Assignment = Quote the records that follow in full, leaving the pictures out.

Exercise input =
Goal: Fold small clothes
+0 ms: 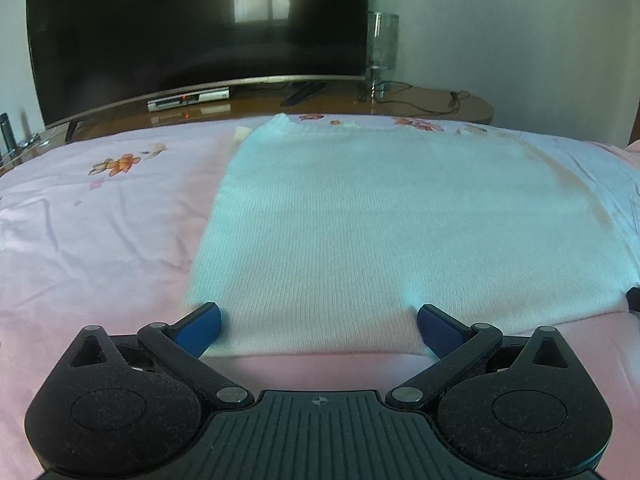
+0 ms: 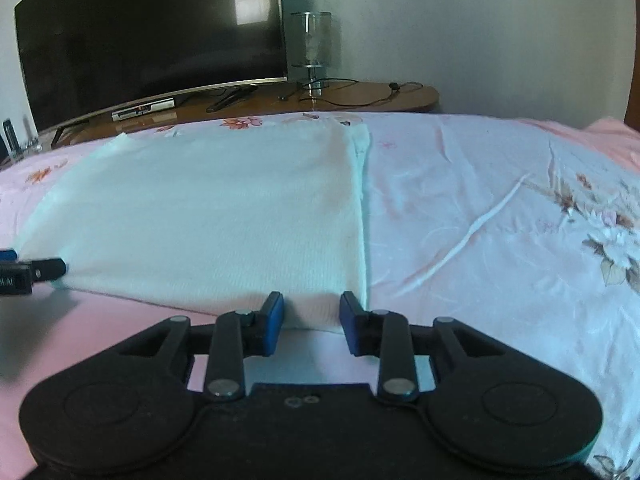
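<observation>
— So, where is the garment now?

— The white knit garment (image 1: 360, 232) lies flat on the bed (image 1: 100, 240), folded to a rectangle, on the pink flowered sheet. Its near edge is just in front of both grippers.

— What does the left gripper (image 1: 319, 326) do?

— Its jaws stand wide apart over the near left corner of the garment. The blue pads (image 1: 202, 328) do not press the cloth; they are only beside it.

— And the right gripper (image 2: 311, 320)?

— It is much narrower. The near right corner of the garment sits between its pads (image 2: 274, 320), but a gap shows on each side, so I see no pinch.

— Does one camera show something the other does not?

— Yes. The right view shows the long bare part of the sheet to the right of the garment, with a crease and a big printed flower (image 2: 612, 244). It also shows the tip of the left gripper at its left border. The left view shows the bare sheet on the left side.

— Any writing to read?

— No, I can read nothing. There is a box under the television (image 1: 192, 28) with small red lights, but its markings are too blurred.

— Room for moving?

— The bed is free on both sides of the garment. Behind it a wooden surface (image 2: 360, 96) carries the television, a glass lamp (image 2: 312, 48) and cables.
</observation>
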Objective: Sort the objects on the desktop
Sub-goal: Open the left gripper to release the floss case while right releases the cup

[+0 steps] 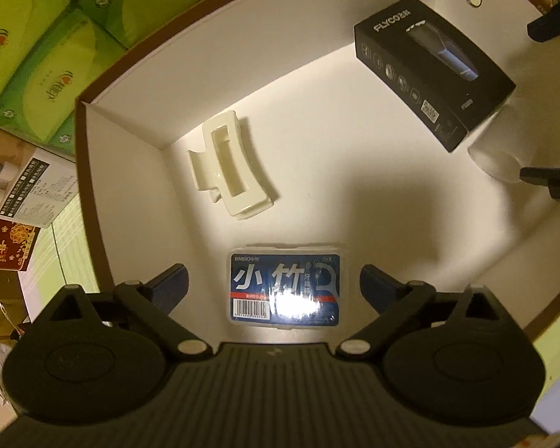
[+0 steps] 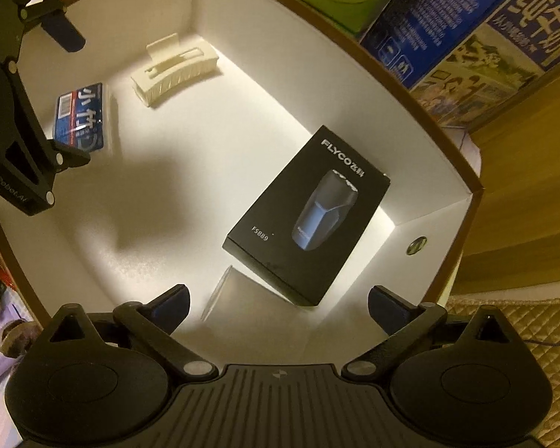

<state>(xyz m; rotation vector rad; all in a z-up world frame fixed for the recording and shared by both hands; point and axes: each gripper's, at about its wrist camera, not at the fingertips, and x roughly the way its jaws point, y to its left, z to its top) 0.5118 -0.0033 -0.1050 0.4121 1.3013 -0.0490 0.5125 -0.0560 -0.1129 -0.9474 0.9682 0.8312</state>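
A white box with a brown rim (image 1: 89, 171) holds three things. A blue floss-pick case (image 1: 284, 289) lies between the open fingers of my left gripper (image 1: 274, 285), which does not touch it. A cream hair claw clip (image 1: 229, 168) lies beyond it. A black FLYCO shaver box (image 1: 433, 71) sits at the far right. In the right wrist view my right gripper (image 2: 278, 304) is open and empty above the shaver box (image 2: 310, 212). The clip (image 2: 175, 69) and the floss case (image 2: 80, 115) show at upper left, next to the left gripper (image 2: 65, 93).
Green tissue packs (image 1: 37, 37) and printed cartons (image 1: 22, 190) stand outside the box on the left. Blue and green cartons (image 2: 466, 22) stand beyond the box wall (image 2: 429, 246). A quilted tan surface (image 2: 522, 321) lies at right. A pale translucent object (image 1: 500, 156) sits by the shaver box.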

Response to the exercise =
Goal: Fold small clothes
+0 ms: 
+0 ms: 
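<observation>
— So, where is the garment now?

— The white knit garment (image 1: 360, 232) lies flat on the bed (image 1: 100, 240), folded to a rectangle, on the pink flowered sheet. Its near edge is just in front of both grippers.

— What does the left gripper (image 1: 319, 326) do?

— Its jaws stand wide apart over the near left corner of the garment. The blue pads (image 1: 202, 328) do not press the cloth; they are only beside it.

— And the right gripper (image 2: 311, 320)?

— It is much narrower. The near right corner of the garment sits between its pads (image 2: 274, 320), but a gap shows on each side, so I see no pinch.

— Does one camera show something the other does not?

— Yes. The right view shows the long bare part of the sheet to the right of the garment, with a crease and a big printed flower (image 2: 612, 244). It also shows the tip of the left gripper at its left border. The left view shows the bare sheet on the left side.

— Any writing to read?

— No, I can read nothing. There is a box under the television (image 1: 192, 28) with small red lights, but its markings are too blurred.

— Room for moving?

— The bed is free on both sides of the garment. Behind it a wooden surface (image 2: 360, 96) carries the television, a glass lamp (image 2: 312, 48) and cables.
</observation>
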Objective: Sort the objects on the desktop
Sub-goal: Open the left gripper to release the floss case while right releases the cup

[+0 steps] 
[+0 steps] 

<state>(xyz m; rotation vector rad; all in a z-up world frame fixed for the recording and shared by both hands; point and axes: each gripper's, at about its wrist camera, not at the fingertips, and x roughly the way its jaws point, y to its left, z to its top) 0.5118 -0.0033 -0.1050 0.4121 1.3013 -0.0490 0.5125 -0.0560 -0.1129 -0.9474 0.9682 0.8312</state>
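A white box with a brown rim (image 1: 89, 171) holds three things. A blue floss-pick case (image 1: 284, 289) lies between the open fingers of my left gripper (image 1: 274, 285), which does not touch it. A cream hair claw clip (image 1: 229, 168) lies beyond it. A black FLYCO shaver box (image 1: 433, 71) sits at the far right. In the right wrist view my right gripper (image 2: 278, 304) is open and empty above the shaver box (image 2: 310, 212). The clip (image 2: 175, 69) and the floss case (image 2: 80, 115) show at upper left, next to the left gripper (image 2: 65, 93).
Green tissue packs (image 1: 37, 37) and printed cartons (image 1: 22, 190) stand outside the box on the left. Blue and green cartons (image 2: 466, 22) stand beyond the box wall (image 2: 429, 246). A quilted tan surface (image 2: 522, 321) lies at right. A pale translucent object (image 1: 500, 156) sits by the shaver box.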

Nothing else goes with this output.